Only lines containing "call" are wanted from the data below. Copy those lines.

━━━━━ Information shown ━━━━━

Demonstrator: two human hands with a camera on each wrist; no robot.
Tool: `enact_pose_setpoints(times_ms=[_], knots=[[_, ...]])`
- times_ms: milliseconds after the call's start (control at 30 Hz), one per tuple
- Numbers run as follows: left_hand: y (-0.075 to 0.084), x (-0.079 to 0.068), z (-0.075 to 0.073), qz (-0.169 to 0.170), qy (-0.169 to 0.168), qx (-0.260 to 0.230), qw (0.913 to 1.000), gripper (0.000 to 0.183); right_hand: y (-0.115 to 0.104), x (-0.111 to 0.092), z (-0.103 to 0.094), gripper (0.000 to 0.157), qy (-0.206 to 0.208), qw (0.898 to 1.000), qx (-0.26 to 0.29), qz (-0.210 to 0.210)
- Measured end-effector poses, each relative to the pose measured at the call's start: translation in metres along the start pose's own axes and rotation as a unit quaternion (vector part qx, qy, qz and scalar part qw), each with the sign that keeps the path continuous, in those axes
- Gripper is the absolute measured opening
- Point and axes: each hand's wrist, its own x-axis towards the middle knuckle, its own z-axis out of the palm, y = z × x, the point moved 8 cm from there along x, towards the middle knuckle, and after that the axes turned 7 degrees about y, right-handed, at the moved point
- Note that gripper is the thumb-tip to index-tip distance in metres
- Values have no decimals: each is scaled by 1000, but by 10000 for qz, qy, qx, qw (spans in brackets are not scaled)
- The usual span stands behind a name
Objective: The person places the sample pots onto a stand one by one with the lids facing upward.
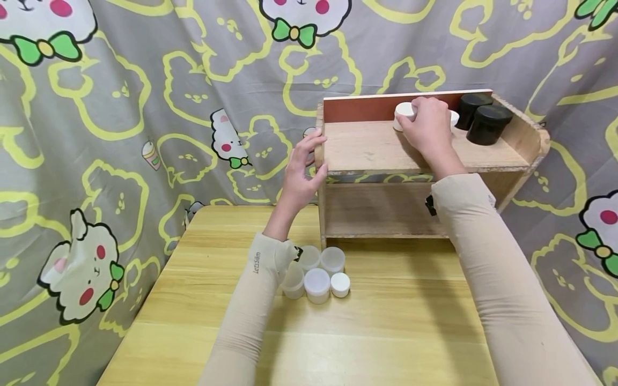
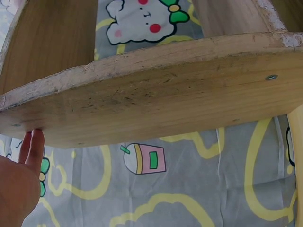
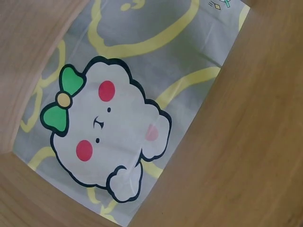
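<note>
A two-tier wooden shelf (image 1: 357,147) stands at the back of the table. On its top board my right hand (image 1: 431,128) pinches a small white lidded jar (image 1: 403,113). Another white jar (image 1: 454,118) is partly hidden behind that hand. To the right are two black jars, one at the front (image 1: 490,126) and one behind it (image 1: 468,107). My left hand (image 1: 301,174) touches the shelf's left end with its fingers spread. In the left wrist view, fingertips (image 2: 34,146) rest against the side panel (image 2: 142,101). The right wrist view shows neither the right hand nor the jar.
Several translucent lidded tubs (image 1: 317,284) and a small white jar (image 1: 340,284) cluster on the wooden table (image 1: 386,338), just in front of the shelf's left end. A patterned grey curtain (image 1: 193,155) hangs behind the table and along its left side.
</note>
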Motion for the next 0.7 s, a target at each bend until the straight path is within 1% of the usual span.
enact_pose_setpoints(times_ms=[133,267,467,700], knots=[[0,-1,0,-11,-34,-38,10000,52,2,-1,0,45,131,9999,-10,35],[-1,-1,0,-19,-44,25,10000,51,1,-1,1,44,220,9997,21,47],[-2,-2,1,-25,-62,99,9999,51,2,-3,5,48,193,9996,94,194],[-1,0,1,30,-43,102,9999,51,2,-2,3,41,408,9990,100,140]])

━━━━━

§ Task answer
- times_ms: milliseconds after the call's start (control at 30 Hz), one per tuple
- Measured end-effector poses, each relative to the pose measured at the call's start: translation in metres along the start pose's own axes and rotation as a unit quaternion (vector part qx, qy, qz and scalar part qw), each with the sign that keeps the path continuous, in those axes

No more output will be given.